- Task instructions
Find the lines in these entries that include the word "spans" and state how many there are, with no other words.

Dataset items
***

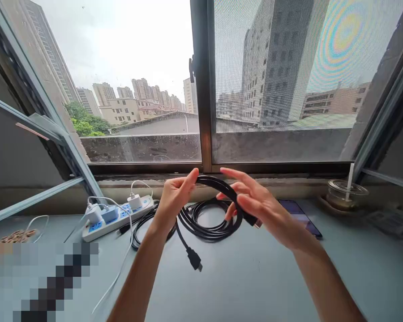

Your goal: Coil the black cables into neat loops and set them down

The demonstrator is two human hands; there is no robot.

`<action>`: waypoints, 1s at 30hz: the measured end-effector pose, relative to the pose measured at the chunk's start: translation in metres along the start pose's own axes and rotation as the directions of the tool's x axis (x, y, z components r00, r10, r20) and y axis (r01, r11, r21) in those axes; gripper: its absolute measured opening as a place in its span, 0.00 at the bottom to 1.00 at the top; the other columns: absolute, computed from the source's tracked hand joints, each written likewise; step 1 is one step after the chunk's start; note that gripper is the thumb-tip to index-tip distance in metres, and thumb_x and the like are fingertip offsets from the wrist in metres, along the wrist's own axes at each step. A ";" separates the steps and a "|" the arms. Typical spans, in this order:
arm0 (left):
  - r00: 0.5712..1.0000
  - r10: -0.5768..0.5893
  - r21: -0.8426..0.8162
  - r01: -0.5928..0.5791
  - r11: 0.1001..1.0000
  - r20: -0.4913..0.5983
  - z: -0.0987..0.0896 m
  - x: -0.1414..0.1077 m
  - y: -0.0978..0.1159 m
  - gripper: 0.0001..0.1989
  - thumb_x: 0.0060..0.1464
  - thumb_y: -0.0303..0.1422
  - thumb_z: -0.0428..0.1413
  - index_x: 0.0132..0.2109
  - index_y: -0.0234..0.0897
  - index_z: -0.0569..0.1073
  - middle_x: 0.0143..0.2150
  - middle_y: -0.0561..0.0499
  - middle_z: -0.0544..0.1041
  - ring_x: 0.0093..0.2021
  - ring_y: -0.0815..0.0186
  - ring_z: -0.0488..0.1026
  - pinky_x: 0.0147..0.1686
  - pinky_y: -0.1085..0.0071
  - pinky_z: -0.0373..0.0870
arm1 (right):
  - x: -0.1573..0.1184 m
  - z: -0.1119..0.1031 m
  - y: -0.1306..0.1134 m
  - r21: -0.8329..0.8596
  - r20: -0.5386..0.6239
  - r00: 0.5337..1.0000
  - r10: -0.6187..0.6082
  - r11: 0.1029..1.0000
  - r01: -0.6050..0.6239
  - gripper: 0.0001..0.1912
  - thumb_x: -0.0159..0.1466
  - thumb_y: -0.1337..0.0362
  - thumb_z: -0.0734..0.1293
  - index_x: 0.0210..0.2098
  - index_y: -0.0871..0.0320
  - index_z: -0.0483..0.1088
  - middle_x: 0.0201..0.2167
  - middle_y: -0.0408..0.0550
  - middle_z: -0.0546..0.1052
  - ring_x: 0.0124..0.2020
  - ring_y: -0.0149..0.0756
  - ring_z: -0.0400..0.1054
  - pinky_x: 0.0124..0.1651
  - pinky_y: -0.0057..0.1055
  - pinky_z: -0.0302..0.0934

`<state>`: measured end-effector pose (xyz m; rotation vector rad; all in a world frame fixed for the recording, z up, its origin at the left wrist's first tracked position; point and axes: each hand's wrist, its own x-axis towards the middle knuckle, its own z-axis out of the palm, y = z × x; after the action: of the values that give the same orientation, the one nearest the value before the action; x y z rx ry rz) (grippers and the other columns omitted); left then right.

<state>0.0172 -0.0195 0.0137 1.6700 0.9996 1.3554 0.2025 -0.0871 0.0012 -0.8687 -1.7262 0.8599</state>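
behind right hand [262, 208], cable [218, 185] end, phone [300, 214] half-hidden

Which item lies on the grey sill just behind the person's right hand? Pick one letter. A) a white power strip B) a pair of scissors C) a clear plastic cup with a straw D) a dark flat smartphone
D: the dark flat smartphone lies on the grey sill right behind the right hand, while the white power strip sits far left and the clear plastic cup far right.

Pixelated patch [43, 281] over the table's [255, 286] left corner
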 end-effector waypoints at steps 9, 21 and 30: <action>0.925 -0.214 0.100 0.192 0.976 0.315 0.009 0.000 -0.012 0.26 0.47 0.55 0.56 0.22 0.35 0.60 0.17 0.62 0.48 0.16 0.79 0.42 0.16 0.76 0.37 | 0.030 0.009 0.052 -0.687 -0.099 0.971 -0.218 0.721 0.092 0.29 0.64 0.74 0.57 0.61 0.44 0.61 0.36 0.41 0.77 0.33 0.33 0.72 0.35 0.26 0.63; 0.948 -0.304 0.502 0.216 0.838 0.099 -0.005 0.022 -0.056 0.18 0.61 0.44 0.42 0.27 0.38 0.62 0.15 0.55 0.67 0.16 0.66 0.68 0.18 0.74 0.63 | 0.050 0.011 0.096 -0.231 -0.339 0.936 0.093 0.956 -0.179 0.25 0.64 0.54 0.57 0.60 0.49 0.61 0.34 0.42 0.76 0.13 0.26 0.62 0.12 0.25 0.57; 0.961 -0.266 0.720 0.240 0.651 -0.080 -0.005 0.035 -0.086 0.09 0.60 0.37 0.50 0.40 0.36 0.66 0.22 0.52 0.72 0.28 0.62 0.74 0.30 0.71 0.66 | 0.062 0.015 0.156 -0.425 -0.206 0.973 0.102 0.886 -0.183 0.23 0.65 0.56 0.59 0.58 0.53 0.67 0.38 0.46 0.80 0.36 0.37 0.74 0.43 0.32 0.65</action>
<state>0.0074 0.0483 -0.0497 1.9809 1.8471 0.7534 0.1977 0.0405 -0.1090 -1.3504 -1.7397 0.4627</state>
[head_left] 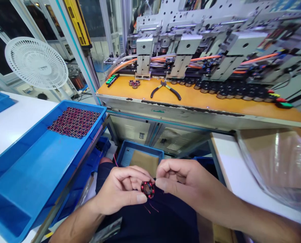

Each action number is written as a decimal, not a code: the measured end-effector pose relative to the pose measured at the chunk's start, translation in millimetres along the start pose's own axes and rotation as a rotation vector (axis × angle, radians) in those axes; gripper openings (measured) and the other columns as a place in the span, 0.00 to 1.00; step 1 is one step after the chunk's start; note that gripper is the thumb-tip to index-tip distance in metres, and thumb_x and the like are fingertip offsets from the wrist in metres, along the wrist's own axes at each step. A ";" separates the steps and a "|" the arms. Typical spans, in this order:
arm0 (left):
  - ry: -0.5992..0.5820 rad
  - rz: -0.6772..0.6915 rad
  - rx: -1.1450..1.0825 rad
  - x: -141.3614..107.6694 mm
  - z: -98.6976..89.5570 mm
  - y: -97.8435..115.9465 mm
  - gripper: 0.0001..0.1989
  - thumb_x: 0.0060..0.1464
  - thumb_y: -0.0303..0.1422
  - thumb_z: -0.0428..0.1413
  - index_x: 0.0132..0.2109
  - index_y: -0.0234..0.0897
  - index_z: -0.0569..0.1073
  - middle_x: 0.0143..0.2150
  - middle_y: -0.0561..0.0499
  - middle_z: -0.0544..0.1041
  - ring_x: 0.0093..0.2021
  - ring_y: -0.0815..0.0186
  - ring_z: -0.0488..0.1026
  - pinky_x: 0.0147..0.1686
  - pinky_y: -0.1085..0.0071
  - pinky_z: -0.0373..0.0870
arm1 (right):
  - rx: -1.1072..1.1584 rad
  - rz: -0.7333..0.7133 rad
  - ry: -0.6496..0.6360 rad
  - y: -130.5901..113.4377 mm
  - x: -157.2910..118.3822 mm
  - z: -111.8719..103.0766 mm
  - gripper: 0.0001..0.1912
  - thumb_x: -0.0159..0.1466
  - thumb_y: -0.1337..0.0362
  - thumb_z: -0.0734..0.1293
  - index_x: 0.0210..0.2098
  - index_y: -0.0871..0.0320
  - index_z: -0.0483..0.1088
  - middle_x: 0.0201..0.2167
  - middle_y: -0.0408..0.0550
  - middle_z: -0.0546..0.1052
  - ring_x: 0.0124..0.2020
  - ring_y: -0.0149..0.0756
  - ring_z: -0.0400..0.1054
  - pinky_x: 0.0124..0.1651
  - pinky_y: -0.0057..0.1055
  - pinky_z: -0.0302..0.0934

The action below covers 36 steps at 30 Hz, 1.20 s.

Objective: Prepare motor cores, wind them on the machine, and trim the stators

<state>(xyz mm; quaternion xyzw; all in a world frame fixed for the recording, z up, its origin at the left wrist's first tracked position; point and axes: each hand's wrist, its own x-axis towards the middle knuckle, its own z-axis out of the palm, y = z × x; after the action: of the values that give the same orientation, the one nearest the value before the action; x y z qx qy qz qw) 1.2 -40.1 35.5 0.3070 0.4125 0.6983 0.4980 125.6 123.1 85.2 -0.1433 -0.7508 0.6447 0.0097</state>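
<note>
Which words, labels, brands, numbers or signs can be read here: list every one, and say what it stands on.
No text can be read with certainty.
Fan: a label on the hub, too blurred to read.
Yellow housing on the upright frame: dark print, too small to read.
Bench front: a green mark, too blurred to make out.
Wound stator in the left hand: no lettering can be made out.

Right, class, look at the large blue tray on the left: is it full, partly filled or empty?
Partly filled: small dark-and-red parts cover the far end, while the near end of the tray shows bare blue floor.
</note>
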 end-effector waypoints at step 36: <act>-0.096 -0.045 -0.180 1.5 2.3 -7.2 0.15 0.41 0.25 0.71 0.40 0.35 0.81 0.40 0.51 0.71 0.32 0.73 0.76 0.33 0.79 0.73 | -0.444 -0.337 -0.174 3.8 -26.0 -13.1 0.06 0.69 0.62 0.65 0.35 0.54 0.70 0.30 0.43 0.76 0.30 0.33 0.71 0.33 0.27 0.64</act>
<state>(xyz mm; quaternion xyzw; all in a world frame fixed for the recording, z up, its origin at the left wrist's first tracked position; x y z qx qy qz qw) 5.8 -36.8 30.2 0.2850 0.3306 0.7055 0.5583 153.9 130.3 88.1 0.0405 -0.8847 0.4640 0.0205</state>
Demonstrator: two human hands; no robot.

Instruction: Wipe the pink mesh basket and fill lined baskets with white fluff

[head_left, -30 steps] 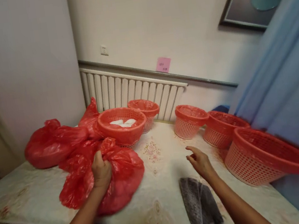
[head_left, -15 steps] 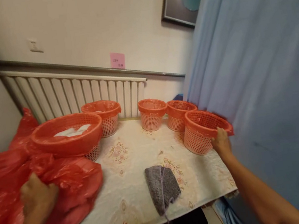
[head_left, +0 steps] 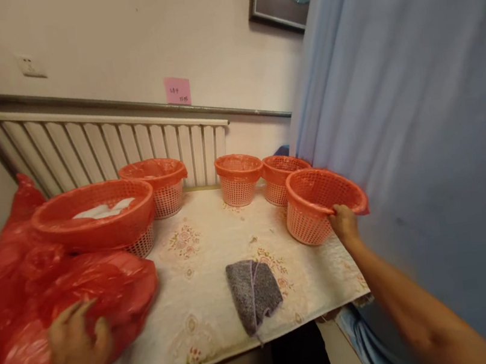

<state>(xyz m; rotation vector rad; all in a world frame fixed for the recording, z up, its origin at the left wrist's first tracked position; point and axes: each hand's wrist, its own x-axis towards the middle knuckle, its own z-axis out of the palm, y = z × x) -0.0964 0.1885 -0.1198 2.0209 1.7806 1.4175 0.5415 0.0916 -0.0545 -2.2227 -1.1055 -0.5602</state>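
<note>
At the right, my right hand (head_left: 345,224) grips the near rim of a red-lined plastic basket (head_left: 308,224), which stands upright by the curtain. My left hand (head_left: 78,346) has its fingers spread over the near side of a large heap of red plastic bags (head_left: 123,297). Behind that heap, a wide basket (head_left: 142,242) with a red bag folded over its rim has white items (head_left: 105,210) in it. A folded grey cloth (head_left: 254,293) lies near the table's front edge, between my hands.
Lined baskets stand along the back: one by the radiator (head_left: 169,196), one in the middle (head_left: 238,186), one beside the held basket (head_left: 275,186). A blue curtain (head_left: 398,122) closes off the right. The table (head_left: 205,236) has a floral cover.
My left hand has opened, letting go of the red plastic, and moved slightly nearer to me. My right hand still holds the basket rim. The whole view has shifted slightly.
</note>
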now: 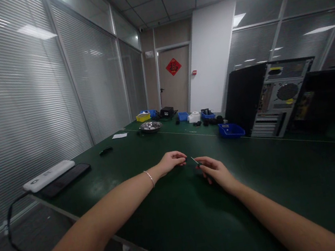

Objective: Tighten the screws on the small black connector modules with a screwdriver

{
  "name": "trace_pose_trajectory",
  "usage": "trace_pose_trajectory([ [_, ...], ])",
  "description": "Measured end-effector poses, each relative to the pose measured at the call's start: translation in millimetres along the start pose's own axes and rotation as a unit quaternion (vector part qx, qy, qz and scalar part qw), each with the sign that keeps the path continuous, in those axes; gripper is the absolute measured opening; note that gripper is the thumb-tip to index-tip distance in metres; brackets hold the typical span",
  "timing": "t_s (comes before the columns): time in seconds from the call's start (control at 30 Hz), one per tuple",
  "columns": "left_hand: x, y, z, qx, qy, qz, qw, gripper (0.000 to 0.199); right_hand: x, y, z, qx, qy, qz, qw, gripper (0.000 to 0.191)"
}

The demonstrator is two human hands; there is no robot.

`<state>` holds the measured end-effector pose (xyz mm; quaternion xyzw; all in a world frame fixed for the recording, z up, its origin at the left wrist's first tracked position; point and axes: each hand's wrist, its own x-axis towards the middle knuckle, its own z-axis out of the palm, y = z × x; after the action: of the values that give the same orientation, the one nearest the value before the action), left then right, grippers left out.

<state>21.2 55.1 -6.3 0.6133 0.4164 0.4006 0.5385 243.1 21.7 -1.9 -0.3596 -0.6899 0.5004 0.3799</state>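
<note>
Fingers of the right hand (217, 172) are closed on a small thin tool (198, 164): its dark end sits between the thumb and the fingertips, while its pale, narrow shaft sticks out past them, slanting up toward the left hand (171, 161). The left hand's fingers are together, pinching a small dark piece (186, 159) at their tips; it is too small to tell what it is. The shaft's tip is near that piece, with a gap between them. Both hands are just above the green worktop (166, 194), and a bracelet (150, 179) circles the left wrist.

Well apart from the fingers, a dark object (106, 151) lies to the left, with a white power strip (49, 176) and a black keyboard-like slab (66, 179) farther left. Beyond the hands are a round metal dish (150, 127) and a blue tray (231, 130), the latter beside a computer case (281, 95).
</note>
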Motion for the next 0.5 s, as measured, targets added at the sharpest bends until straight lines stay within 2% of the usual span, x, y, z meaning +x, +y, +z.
trace_pose_trajectory([
  [0.2, 5, 3, -4.9, -0.007, -0.013, 0.001, 1.000, 0.024, 5, -5, -2, 0.016, 0.019, 0.002, 1.000, 0.038],
  [0.43, 13, 2, -17.3, -0.050, -0.043, -0.015, 0.998, 0.024, 16, 5, -6, 0.018, 0.048, 0.040, 0.998, 0.043],
  [0.5, 12, 0, -18.1, -0.067, -0.048, -0.029, 0.996, 0.022, 16, 9, -8, -0.005, 0.039, 0.053, 0.998, 0.042],
])
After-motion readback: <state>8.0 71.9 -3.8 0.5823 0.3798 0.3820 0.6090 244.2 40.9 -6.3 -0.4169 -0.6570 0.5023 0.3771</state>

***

- Exercise result
2